Here's an unpopular point of view. Chris Huhne was right to take the severance cash on offer.

Like apparently everyone else, when I first heard Chris Huhne had taken the £17000 severance pay after stepping down from the cabinet, I thought this seemed quite wrong.

But on reflection - I think he was right to take the money. Here's why.

Firstly, Chris is innocent. Certainly in the eyes of the law. and more to the point - in his own eyes. He has consistently said that he is innocent of the charges laid against him from the word go and is sticking with that position.

In these circumstances, if he has indeed been wrongly accused, then why shouldn't he claim the money? If he is subsequently found to be guilty, that's quite a different matter, and I think he should pay the money back pronto. But as things stand, if he truly is an innocent man, wrongly accused, who can blame him for taking the money every other cabinet minister forced to resign takes?

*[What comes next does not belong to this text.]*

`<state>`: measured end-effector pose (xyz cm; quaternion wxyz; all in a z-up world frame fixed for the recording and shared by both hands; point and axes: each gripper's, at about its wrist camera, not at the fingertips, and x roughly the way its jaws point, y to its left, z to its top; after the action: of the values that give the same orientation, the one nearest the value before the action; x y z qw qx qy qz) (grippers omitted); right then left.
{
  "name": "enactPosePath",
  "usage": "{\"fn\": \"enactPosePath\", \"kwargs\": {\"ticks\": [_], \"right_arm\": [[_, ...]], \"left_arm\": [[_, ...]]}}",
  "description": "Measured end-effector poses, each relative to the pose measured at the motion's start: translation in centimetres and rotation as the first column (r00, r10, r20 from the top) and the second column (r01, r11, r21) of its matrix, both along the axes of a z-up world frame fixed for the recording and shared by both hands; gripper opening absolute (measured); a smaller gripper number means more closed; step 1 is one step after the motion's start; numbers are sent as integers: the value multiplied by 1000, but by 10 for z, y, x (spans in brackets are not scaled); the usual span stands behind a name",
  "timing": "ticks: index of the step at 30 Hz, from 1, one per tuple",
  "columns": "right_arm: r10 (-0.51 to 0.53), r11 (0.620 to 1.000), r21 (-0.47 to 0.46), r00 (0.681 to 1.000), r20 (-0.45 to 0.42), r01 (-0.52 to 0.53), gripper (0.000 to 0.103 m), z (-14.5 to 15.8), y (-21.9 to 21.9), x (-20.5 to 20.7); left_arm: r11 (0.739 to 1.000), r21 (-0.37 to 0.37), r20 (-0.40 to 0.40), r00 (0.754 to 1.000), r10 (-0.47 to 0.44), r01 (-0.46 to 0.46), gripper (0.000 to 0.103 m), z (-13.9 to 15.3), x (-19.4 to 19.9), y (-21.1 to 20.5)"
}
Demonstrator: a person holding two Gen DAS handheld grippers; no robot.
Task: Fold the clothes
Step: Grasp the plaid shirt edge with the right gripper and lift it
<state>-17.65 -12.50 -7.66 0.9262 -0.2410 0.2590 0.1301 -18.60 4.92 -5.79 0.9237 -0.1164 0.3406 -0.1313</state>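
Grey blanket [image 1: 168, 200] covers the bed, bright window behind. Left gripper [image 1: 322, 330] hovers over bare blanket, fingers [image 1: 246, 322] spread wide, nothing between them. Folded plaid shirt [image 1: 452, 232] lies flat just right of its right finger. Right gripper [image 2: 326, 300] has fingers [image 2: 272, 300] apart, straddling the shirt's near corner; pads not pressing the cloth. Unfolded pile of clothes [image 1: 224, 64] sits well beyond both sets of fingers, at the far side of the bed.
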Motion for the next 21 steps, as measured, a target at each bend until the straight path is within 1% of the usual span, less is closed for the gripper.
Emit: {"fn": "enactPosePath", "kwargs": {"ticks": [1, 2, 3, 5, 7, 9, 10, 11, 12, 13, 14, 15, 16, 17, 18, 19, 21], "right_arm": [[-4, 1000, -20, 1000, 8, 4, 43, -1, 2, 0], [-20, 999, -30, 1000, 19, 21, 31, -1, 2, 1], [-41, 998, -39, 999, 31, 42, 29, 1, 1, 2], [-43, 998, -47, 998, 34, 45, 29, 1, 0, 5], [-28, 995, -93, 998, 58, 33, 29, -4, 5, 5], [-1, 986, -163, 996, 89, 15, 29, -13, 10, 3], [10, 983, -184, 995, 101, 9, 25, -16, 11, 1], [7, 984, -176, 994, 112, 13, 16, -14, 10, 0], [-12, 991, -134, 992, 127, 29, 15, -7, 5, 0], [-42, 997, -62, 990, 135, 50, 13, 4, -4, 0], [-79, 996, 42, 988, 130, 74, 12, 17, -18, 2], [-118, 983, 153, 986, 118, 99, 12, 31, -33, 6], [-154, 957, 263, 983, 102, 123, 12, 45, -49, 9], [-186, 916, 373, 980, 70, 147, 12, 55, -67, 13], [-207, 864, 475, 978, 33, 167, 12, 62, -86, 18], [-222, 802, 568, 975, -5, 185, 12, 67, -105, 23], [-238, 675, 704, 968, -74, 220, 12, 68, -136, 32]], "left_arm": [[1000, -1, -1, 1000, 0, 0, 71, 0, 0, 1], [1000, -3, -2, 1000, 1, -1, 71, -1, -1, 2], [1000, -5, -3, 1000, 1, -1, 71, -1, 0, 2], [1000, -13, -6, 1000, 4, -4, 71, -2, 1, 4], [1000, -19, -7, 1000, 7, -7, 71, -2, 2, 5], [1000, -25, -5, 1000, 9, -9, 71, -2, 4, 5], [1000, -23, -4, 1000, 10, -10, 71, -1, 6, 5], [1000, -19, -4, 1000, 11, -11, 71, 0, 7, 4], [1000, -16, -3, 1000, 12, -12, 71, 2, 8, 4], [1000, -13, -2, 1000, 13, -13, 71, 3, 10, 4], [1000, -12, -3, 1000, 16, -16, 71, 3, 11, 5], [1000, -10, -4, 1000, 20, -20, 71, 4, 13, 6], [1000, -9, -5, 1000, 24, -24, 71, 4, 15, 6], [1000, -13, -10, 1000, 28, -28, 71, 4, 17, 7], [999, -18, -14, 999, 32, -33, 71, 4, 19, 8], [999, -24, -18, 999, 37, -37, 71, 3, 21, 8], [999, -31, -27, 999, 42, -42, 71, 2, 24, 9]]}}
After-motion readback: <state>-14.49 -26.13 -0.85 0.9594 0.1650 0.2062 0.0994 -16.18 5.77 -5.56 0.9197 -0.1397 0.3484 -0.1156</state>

Secondly, the argument has been put forward that he should get nothing if found guilty, and his job back if found innocent. This would effectively mean he has been suspended from the cabinet. But how can that be fair? He isn't being paid as a cabinet minister anymore - normally employees in these circumstances are suspended on full pay. No one made that offer to Chris. So again he should take the severance. Similarly, how can he possibly be given his old job if he is found innocent? Ed Davey has been given it - and surely no one is suggesting he, nor any other member of the cabinet, should be fired to make room for Chris if the courts find in his favour?

A third argument runs that Chris wasn't made redundant, he resigned of his own volition, so how can he be eligible for any payment. But I think its generally the received wisdom that Chris didn't want to resign - he wanted to continue until the courts had their say, and others made the decision that he had to resign for him - or be sacked. In these circumstances, being forced to resign to save the blushes of the government is a very different matter from resigning from a normal job.

Finally, I have seen it said that Chris is a millionaire and in these austere times it's wrong for anyone that rich to take the cash? Really? So what now - employment rights extend to everyone bar anyone who has a certain level of wealth. Are we proposing means testing employment rights now? Surely no Liberal can give that view any credence?

If Chris is found guilty he has a moral responsibility to return the cash. But as things stand today - I can see only reasons why he was quite right to take it.


7 comments:

  1. The difference is though that most people who are suspended from a job do not have a second job that earns them over £60,000 a year.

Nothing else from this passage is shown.